Dalam pertemuan itu,dibacakan pernyataan sikap FPI atas film Hanung yang dinilai merusak akidah. Menurut FPI, walau dalam film tersebut ada berjuta kebaikan, namun jika dengan sengaja diselipkan suatu propaganda kesesatan, maka tetap sesat dan menjadi persoalan. Bahkan berjuta kebaikannya akan dipahami sebagai kamuflase untuk menutupi kesesatannya, sekaligus untuk dijadikan alasan justifikasi atas kesesatan tersebut.
Masyarakat awam, kata FPI, adalah tingkatan kelompok orang yang lugu dan polos, dengan pola pikir yang sangat sederhana. Mereka hanya ‘memahami’ apa yang mereka dengar, lihat, tonton dan saksikan dari film tersebut, bukan “menafsirkan” apa yang dimaksud sang sutradara atau produsernya.
Dalam pertemuan itu, Ustadz Ja’far Shiddiq dari DPP FPI, sangat menyesalkan kebijakan Republika yang mensupport penyebaran ajaran pluralism yang telah difatwakan haram Majelis Ulama Indonesia (MUI). FPI juga mempertanyakan, kenapa Republika yang berslogan milik umat Islam ini, memuat wawancara khusus Hanung Bramantyo dengan panjang lebar, sementara tulisan Adian Husaini (pengamat Sepilis dari INSIST) dan KH. A. Cholil Ridwan, Lc ini yang menanggapi film tersebut, justru ditolak untuk diterbitkan Republika. What happen? Jelas ini tidak fair. Republika hanya mengutip sedikit saja. Bukankah setiap media ada hak jawab?
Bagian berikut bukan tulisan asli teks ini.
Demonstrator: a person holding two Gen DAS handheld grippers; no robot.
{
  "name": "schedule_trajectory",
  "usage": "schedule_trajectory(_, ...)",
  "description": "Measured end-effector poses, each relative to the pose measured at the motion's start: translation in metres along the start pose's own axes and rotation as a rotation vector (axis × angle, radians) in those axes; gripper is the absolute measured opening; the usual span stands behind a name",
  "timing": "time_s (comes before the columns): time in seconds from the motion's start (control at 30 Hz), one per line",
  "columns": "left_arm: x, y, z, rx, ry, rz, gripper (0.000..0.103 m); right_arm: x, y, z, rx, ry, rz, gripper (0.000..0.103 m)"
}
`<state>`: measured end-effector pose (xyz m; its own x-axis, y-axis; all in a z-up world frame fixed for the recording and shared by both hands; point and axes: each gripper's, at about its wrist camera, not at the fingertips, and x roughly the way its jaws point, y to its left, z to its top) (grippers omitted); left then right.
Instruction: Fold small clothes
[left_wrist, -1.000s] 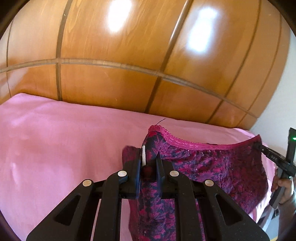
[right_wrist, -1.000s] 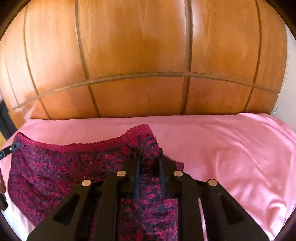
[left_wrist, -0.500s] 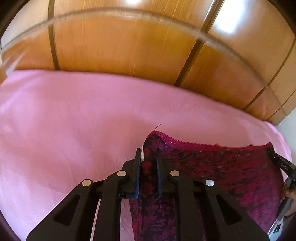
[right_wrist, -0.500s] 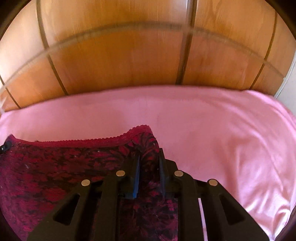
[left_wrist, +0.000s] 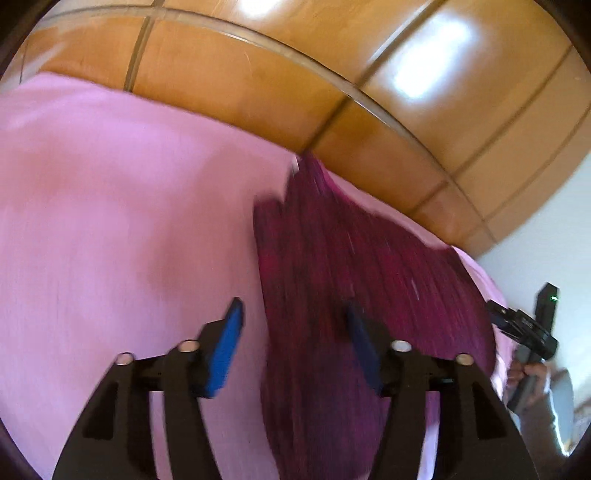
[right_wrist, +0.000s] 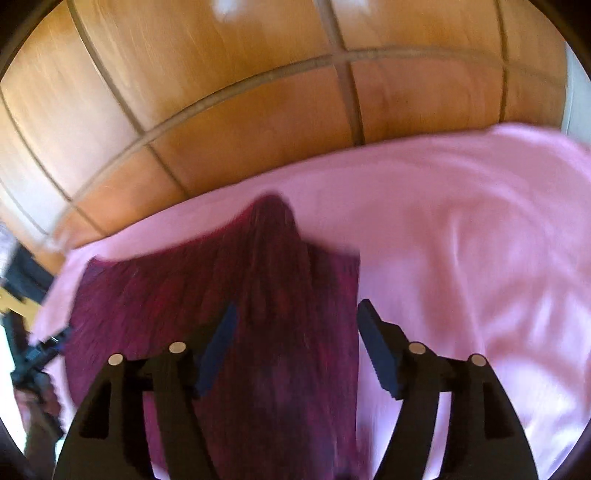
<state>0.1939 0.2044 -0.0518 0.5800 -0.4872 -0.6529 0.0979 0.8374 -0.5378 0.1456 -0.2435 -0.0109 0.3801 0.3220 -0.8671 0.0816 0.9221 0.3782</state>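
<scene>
I see both grippers, left (left_wrist: 293, 328) & right (right_wrist: 295, 328), jaws just sprung apart, off the blurred maroon lace underwear (left_wrist: 351, 258) on pink sheet (left_wrist: 110, 221), no writing legible

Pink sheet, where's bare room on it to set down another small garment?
On the pink sheet, the wide stretch left of the dark red garment, up to the wooden panels, is bare. In the right wrist view the sheet right of the garment is bare too. The middle is taken: both open grippers, left and right, hover over the garment.

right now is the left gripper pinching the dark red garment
No: the left gripper has just opened, its blue-padded fingers stand apart, and the dark red garment lies loose between them on the pink sheet.
</scene>
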Motion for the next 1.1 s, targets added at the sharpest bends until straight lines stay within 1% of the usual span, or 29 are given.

“FPI siap bayar, kalau memang harus membayar agar tulisan Ketua MUI Bidang Budaya KH Cholil Ridwan dan Adian Husaini tersebut dimuat,” ujar Ustadz Ja’far ngeledek.
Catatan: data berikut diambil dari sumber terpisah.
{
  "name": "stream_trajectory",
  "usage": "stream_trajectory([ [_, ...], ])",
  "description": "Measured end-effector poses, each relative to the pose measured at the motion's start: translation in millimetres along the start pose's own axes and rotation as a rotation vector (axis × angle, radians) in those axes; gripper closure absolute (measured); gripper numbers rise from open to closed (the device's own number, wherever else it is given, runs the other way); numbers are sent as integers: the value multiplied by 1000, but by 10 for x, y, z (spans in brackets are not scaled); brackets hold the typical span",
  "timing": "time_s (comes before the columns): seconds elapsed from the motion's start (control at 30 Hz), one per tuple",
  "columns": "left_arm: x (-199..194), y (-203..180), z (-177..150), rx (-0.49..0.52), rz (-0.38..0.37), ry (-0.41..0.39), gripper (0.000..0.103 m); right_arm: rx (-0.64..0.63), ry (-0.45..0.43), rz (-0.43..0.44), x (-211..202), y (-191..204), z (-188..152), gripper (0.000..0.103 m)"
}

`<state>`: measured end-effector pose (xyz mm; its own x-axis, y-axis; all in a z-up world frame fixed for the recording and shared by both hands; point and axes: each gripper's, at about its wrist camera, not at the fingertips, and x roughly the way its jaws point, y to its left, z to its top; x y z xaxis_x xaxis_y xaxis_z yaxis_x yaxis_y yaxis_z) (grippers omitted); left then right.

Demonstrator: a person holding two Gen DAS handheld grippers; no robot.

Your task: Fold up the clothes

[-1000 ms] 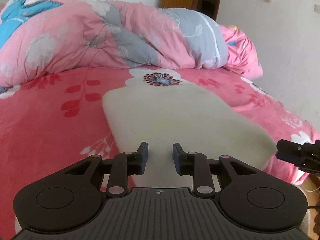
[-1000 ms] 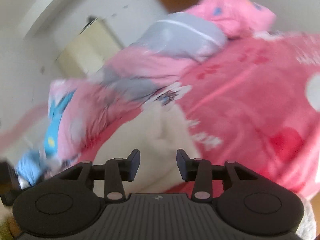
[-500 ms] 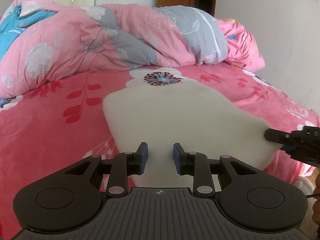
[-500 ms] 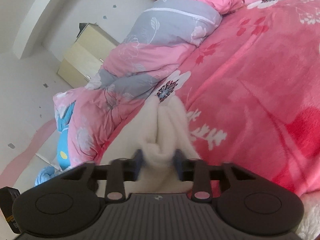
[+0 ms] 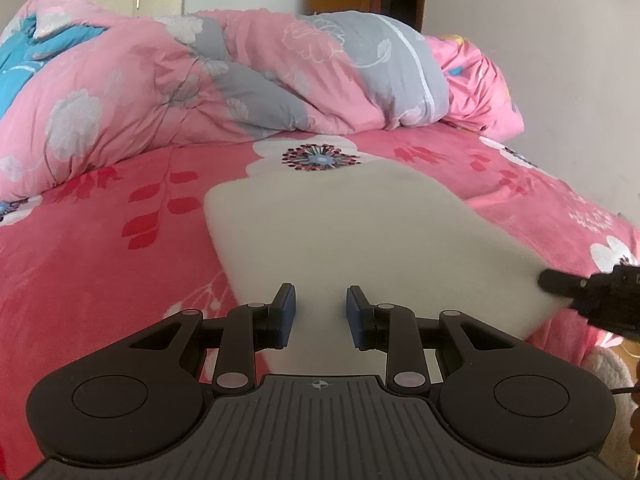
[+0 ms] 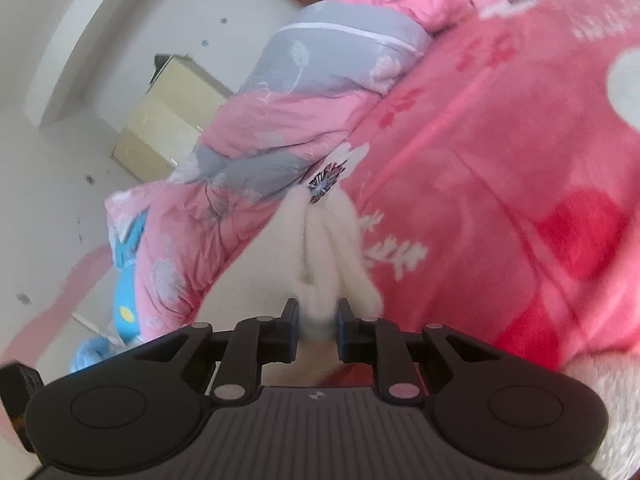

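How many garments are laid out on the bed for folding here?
1: a cream fleece garment lies on the pink bedsheet, in front of the heaped duvet. Others may be out of view.

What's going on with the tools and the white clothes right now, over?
Left tool over white garment, no clear grip. Right tool closing, bunched corner between its pads. Garment flat on pink bedsheet. Nothing in the way.
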<state>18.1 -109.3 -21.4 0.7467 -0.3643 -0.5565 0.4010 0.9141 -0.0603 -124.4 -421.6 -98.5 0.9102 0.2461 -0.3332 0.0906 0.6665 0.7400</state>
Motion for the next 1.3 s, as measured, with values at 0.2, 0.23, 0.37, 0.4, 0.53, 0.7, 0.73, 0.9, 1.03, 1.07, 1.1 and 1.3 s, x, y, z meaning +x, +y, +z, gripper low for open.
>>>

Ustadz Ja’far menegaskan, FPI tak ingin diadu domba dengan Banser. Karena ini tidak terkait organisasi manapun. Namun FPI sangat menyesal dengan Republika yang pernah memuat tulisan mantan Ketua Umum Muhammadiyah Ahmad Syafi’I Ma’arif dengan judul “Preman Berjubah” untuk menyudutkan FPI. Bahkan FPI diplesetkan dengan sebutan “Front Pencela Islam”. Lucunya, ketika dikonfiormasi, Redaksi Republika mengaku salah ketik.
FPI mengingatkan Republika agar tidak berada di barisan kaum Sepilis (sekularisme, pluralism dan liberalism). FPI mempertanyakan, apakah Republika masih memperjuangkan Islam? Atau ingin seperti Majalah Tempo atau Kompas? Republika hendaknya tidak abu-abu alias tidak jelas.
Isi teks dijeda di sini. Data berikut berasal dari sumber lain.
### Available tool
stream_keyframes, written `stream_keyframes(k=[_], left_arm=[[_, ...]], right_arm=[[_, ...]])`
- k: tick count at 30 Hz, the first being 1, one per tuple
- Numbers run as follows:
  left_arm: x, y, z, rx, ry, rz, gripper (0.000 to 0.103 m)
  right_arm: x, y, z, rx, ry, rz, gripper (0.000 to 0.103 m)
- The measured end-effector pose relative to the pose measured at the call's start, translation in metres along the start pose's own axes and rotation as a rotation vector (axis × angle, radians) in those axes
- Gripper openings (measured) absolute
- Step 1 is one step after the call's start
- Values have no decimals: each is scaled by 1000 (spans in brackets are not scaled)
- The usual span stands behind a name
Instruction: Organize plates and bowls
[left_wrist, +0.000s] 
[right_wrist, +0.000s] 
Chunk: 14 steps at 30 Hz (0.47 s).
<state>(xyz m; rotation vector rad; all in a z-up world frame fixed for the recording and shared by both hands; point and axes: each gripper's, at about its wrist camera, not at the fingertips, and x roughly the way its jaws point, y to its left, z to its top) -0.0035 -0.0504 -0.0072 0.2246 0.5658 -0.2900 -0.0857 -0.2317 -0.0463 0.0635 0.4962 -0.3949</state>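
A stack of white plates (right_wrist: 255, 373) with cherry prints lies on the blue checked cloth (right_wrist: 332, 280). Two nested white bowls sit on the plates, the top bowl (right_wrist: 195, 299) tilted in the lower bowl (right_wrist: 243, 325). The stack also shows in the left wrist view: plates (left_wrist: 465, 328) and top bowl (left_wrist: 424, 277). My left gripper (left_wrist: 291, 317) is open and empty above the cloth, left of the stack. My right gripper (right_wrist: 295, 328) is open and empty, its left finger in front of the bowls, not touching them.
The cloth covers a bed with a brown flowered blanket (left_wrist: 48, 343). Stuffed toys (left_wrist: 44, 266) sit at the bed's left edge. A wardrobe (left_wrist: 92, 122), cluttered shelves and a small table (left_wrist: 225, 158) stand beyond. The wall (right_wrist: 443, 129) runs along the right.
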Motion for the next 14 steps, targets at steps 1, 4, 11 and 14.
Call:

“Selama ini FPI selalu mengikuti perkembangan harian ini. Saya pernah dengar, saham Republika pernah dijual kepada umat Islam. Dalam hal ini FPI selalu tabayyun. Jika dulu Republika beralasan salah ketika ketika menyebut FPI sebagai Front Pencela Islam. Maka tulisan yang memuat wawancara Hanung dengan panjang lebar, bahkan mengiklankan film liberal ini, jangan lagi berdalih salah ketik.
Jika Erick Thohir tidak melakukan perubahan, maka FPI bersama ormas Islam lainnya mengancam akan mengerahkan massa yang lebih besar lagi mendatangi kantor Republika. Bukan hanya itu, umat Islam akan diserukan untuk memboikot untuk tidak membeli dan membaca Republika. Karena itu, FPI meminta kepada Republika agar tidak memuat tulisan dari kelompok yang berpaham liberal, seperti Ahmad Syafii Maarif, Qomaruddin Hidayat, Ade Armando, dan sejenisnya.
Republika Bantah Dibiayai Tommy Winata
Direktur Pemberitaan Harian Republika Ikhwanul Kiram Mashuri saat menanggapi kritik dan masukan dari FPI, menjelaskan, Republika tidak terlibat dan tidak ada kaitannya dengan produksi film “?”. Republika adalah anak perusahaan dari Mahaka Media milik Erick Thohir, “Erick Thohir sendiri tidak pernah intervensi dengan keredaksian,” kata Ikhwanul Kiram.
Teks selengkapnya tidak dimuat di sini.